Nobody loves old-school imports more than Puerto Ricans. Their motto, "If it's not an older body import, then it's not worth building." Most of these Puerto Rican powerhouses are packin' a rotary, 3TC or 2TC, and are going faster than the laws of physics say they should. The Pan American Nationals is an ongoing battle of piston vs. rotary; Puerto Rico vs. USA and, as usual, all bets are settled at Atco Raceway.

USA And, As Usual, All Bets Are Settled At Atco Raceway.The new millennium saw the Nats get off to a record-breaking start, with more spectators and racers than ever. This predominately Puerto Rican event has been on going strong for nine years and each year, Puerto Rico's top racers are invited out for some awesome drag race action on U.S. soil.

A close call with Mother Nature put this year's show in jeopardy. The word was out the event would most likely be rained on, and sure enough, the rain came pouring down. After a two-hour rain delay, the track officials spent another two hours drying and prepping the track. Now a four-hour delay is a long time for anybody, but this crowd was pumped and blood-thirsty for burnouts. Personally, we wouldn't be too surprised if no one left the track, because even after the downpour, it was still a standing-room-only event.

The much-talked-about Sakura was a headliner for Team Puerto Rico. Days before the event, driver Erik Torres and crew decided to do a few last minute dyno pulls before hitting the track. They discovered the car was down on power and they were using every trick in the book to get the Mitsubishi to run correctly. By day's end, it was obvious the Mirage's low mph was not up to par. Torres was able to turn a day's best of 7.89, but with a 158 mph trap speed. This car can normally break into the 7.5 range while attaining more than 170 mph in the traps. Only Team Sakura can be disappointed with a 7.89.

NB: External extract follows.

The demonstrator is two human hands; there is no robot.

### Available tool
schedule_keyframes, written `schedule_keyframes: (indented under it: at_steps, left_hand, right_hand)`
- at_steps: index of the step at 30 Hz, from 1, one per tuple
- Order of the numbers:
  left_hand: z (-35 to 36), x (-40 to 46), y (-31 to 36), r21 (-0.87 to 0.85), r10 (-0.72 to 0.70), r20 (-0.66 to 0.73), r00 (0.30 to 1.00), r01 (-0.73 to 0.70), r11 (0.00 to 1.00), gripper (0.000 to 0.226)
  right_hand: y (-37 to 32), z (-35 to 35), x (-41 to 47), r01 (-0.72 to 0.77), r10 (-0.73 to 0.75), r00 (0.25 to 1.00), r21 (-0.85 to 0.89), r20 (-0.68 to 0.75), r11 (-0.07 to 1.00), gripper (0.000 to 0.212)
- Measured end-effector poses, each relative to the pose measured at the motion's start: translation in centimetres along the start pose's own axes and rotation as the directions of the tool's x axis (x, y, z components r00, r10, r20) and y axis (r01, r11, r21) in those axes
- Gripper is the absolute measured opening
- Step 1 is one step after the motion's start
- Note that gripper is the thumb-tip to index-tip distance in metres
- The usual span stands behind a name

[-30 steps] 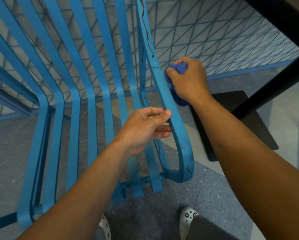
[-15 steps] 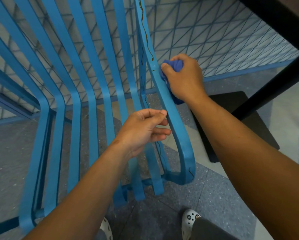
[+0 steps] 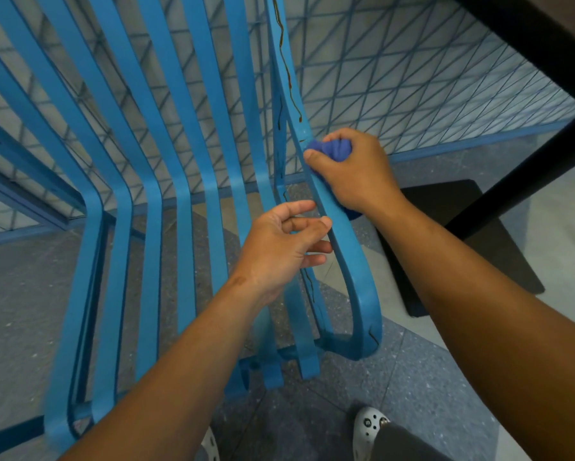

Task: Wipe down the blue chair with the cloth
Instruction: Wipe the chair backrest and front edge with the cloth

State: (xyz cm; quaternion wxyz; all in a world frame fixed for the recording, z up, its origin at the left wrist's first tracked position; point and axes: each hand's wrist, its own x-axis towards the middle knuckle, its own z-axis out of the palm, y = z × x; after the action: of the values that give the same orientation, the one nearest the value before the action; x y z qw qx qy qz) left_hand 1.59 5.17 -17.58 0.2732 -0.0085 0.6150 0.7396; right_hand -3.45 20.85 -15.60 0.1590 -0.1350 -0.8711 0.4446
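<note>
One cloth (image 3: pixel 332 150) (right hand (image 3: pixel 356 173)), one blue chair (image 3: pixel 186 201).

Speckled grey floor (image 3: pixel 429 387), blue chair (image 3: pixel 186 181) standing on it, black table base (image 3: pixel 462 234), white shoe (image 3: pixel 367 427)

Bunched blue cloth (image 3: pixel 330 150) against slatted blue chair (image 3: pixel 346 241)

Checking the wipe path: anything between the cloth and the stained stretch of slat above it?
Nothing visible. The right hand presses the bunched dark-blue cloth on the blue chair's outer slat; the brown streaks run up bare slat just above. The left hand sits lower.
</note>
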Motion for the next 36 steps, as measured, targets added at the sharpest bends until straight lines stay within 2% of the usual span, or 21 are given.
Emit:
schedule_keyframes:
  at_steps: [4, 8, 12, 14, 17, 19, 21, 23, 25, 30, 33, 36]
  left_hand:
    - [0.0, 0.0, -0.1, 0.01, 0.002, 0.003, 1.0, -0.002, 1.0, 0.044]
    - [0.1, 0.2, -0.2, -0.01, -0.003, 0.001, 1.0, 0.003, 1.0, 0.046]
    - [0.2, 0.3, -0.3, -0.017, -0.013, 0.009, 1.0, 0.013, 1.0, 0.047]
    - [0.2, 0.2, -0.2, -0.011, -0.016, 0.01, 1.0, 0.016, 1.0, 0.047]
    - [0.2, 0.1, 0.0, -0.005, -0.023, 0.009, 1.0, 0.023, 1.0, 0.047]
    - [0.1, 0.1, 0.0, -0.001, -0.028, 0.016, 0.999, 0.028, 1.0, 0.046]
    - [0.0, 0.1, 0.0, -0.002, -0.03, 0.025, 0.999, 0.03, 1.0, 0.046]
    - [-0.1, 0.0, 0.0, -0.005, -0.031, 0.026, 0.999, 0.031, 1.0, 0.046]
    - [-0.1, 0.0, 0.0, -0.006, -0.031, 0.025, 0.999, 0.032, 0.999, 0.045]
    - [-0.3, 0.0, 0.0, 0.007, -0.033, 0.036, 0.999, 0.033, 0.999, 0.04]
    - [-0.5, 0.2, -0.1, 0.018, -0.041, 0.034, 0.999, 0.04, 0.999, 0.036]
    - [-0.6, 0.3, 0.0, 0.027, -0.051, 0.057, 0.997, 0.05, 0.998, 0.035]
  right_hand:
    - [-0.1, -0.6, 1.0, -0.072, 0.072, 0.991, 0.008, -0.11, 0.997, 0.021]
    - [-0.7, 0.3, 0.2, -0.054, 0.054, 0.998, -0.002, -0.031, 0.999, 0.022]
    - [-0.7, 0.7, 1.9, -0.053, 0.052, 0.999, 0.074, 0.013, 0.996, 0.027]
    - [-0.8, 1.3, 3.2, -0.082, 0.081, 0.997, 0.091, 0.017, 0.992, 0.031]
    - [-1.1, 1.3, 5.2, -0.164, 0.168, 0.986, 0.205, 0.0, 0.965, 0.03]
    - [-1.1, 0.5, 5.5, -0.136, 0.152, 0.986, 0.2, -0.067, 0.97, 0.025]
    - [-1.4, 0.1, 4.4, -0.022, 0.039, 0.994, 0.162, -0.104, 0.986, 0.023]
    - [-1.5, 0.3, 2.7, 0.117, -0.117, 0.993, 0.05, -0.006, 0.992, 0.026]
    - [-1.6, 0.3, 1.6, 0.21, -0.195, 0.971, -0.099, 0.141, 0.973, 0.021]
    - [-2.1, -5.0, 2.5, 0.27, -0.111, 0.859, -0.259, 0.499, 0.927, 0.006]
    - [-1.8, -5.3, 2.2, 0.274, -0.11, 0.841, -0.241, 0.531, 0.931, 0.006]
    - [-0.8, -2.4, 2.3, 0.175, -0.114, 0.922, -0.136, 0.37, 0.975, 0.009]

No stranger to the tube-chassis market was Kike Shields out of Puerto Rico. Every tube-chassis car representing Puerto Rico at this event was built out of Kike's Chassis shop. Kike (pronounced "Key Kay") was not suspension tuning PR's race cars as one would expect, he was on hand to pilot one of his creations owned by Julio Portela. His date for the day was a '72 Datsun powered by a 13B rotary. With Kike behind the wheel, the car ran consistent 9.2s in competition and one 18.35 in the semis due to a bye-run. Since PR vs. USA is run bracket-style, the edge goes to the consistent driver/car. In the end, Kike's hours of labor building the car paid off, as the Datsun won the event and Kike's wallet was $10,000 heavier.

Brendon Alvarez out of Miami is a familiar face at the Nats, as he is one of America's Top Guns. This year he was a little harder to recognize, because of his new car. Brendon's 8-second, PSI-sponsored, piston-powered Toyota Corolla has been replaced by a pistonless '93 tube-chassis RX-7. The new car did not miss a beat, and qualified number one for Team USA with an 8.6. Kike Shields eliminated Brendon in the second round due to a break out time. The RX-7 dialed in an 8.95 and ran an 8.94, ouch.

Almost missing the last round qualifier was Marcos Acosta. The team made a late arrival on Saturday and just as they were getting ready to make a pass, rain came pouring down. Due to the rain on Saturday, Marcos had to make a qualifying pass Sunday morning to lock in the number two spot for Team USA. Since the car only had one qualifying pass, Marcos was unable to figure out a correct dial-in on the MX-3, which is why his slower-than-normal 8.9 dial in was shattered in the first round with an 8.69.